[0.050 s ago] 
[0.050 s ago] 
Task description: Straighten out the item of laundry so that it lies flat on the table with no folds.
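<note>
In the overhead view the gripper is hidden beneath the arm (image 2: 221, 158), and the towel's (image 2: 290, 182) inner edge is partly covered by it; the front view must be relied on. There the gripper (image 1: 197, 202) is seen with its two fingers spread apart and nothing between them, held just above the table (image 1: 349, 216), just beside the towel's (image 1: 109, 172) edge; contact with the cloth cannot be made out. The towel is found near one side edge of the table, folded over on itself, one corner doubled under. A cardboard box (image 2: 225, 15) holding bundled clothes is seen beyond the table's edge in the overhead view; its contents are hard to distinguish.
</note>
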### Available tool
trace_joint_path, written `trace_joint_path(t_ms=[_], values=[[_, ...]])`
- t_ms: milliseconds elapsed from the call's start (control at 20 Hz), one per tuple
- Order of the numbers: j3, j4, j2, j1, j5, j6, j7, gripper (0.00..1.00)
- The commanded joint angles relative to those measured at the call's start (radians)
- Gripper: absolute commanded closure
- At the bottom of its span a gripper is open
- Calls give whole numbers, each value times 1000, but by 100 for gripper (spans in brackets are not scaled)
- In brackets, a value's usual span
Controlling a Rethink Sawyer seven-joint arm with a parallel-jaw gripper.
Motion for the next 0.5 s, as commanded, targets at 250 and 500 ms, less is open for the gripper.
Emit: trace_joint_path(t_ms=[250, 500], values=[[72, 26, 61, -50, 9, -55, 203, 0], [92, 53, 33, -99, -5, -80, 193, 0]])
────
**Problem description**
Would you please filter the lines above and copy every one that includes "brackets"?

**Task result**
- Calls give whole numbers, each value times 1000, but by 100 for gripper (spans in brackets are not scaled)
- In brackets, a value's usual span

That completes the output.